Find the Fourier Cosine transform 𝐹𝑐𝑒-𝑎𝑥 of f(x) = 𝑒-𝑎𝑥 where a>0

The Fourier Cosine transform is defined as:

F_c{f(x)} = √(2/π) ∫ from 0 to ∞ [f(x) cos(wx) dx]

We want to find the Fourier Cosine transform of f(x) = e^-ax.

So, we substitute f(x) = e^-ax into the Fourier Cosine transform formula:

F_c{f(x)} = √(2/π) ∫ from 0 to ∞ [e^-ax cos(wx) dx]

This integral can be solved using the method of integration by parts, where we let u = e^-ax and dv = cos(wx) dx.

Then, du = -a e^-ax dx and v = (1/w) sin(wx).

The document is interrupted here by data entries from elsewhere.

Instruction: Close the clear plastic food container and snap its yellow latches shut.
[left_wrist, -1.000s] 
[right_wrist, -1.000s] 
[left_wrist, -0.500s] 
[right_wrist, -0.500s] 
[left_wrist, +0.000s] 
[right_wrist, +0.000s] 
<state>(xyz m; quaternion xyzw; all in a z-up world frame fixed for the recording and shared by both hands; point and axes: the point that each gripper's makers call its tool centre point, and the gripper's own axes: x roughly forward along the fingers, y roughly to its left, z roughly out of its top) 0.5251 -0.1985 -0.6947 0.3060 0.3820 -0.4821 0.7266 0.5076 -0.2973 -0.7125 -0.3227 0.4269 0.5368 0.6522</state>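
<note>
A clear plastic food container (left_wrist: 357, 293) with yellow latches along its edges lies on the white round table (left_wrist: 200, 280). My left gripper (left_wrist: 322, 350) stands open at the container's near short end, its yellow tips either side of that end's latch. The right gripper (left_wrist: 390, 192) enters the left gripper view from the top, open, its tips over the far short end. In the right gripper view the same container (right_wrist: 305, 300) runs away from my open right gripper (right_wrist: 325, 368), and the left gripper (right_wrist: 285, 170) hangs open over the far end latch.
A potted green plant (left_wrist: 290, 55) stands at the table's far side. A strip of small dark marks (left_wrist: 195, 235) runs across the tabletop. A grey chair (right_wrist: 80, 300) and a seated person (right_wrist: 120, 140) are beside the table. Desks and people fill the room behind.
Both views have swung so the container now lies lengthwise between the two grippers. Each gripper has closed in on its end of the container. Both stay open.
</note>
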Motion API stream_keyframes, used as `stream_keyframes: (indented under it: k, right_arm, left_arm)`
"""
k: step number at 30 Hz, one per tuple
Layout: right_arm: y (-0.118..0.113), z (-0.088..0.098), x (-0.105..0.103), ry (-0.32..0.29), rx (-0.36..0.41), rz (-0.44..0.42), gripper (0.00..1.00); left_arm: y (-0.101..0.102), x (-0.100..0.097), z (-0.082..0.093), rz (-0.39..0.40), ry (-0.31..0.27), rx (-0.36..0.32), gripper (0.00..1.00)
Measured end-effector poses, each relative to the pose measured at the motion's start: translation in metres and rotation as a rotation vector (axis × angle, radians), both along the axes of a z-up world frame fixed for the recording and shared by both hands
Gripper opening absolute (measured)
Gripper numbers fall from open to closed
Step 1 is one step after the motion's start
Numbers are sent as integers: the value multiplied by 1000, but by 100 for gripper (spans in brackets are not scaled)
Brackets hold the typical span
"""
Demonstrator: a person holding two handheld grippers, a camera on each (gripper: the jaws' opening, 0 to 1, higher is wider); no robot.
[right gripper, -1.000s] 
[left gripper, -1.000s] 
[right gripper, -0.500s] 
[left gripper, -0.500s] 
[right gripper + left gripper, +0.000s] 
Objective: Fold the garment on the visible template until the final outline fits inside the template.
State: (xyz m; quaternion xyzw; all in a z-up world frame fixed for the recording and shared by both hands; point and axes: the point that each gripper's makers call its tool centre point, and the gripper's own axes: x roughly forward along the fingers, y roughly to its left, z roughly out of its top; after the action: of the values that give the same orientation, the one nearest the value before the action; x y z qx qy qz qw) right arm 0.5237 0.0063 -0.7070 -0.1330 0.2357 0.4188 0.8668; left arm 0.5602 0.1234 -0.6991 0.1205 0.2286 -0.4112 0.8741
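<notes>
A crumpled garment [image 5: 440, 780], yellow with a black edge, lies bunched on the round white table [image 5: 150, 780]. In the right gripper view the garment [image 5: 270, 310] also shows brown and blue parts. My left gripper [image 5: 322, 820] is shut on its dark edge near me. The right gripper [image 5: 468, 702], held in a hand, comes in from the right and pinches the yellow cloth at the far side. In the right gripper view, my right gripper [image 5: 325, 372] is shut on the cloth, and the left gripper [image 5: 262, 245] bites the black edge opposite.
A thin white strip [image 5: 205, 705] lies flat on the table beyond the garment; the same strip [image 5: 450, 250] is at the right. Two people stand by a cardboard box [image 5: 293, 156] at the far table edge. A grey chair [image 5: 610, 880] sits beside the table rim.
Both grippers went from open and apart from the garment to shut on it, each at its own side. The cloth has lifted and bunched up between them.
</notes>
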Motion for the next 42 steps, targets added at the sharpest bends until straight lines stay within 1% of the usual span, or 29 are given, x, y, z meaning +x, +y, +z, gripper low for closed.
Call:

Using the formula for integration by parts ∫ u dv = uv - ∫ v du, we get:

F_c{f(x)} = √(2/π) [(1/w) e^-ax sin(wx) - ∫ (1/w) sin(wx) (-a e^-ax dx)] from 0 to ∞

Solving this integral gives:

F_c{f(x)} = √(2/π) [(1/w) e^-ax sin(wx) + (a/w) ∫ e^-ax sin(wx) dx] from 0 to ∞

This is another integral that can be solved by integration by parts.

After solving, we get:

F_c{f(x)} = √(2/π) [(1/w) e^-ax sin(wx) + (a/w) e^-ax cos(wx) - (a^2/w^2) ∫ e^-ax cos(wx) dx] from 0 to ∞

This integral is the same as the one we started with, so we can solve for it and get:

F_c{f(x)} = √(2/π) [(1/w) e^-ax sin(wx) + (a/w) e^-ax cos(wx) - (a^2/w^2) F_c{f(x)}] from 0 to ∞

Solving for F_c{f(x)} gives:

F_c{f(x)} = [√(2/π) (a/w) e^-ax cos(wx)] / [1 + (a^2/w^2)] from 0 to ∞

This is the Fourier Cosine transform of f(x) = e^-ax.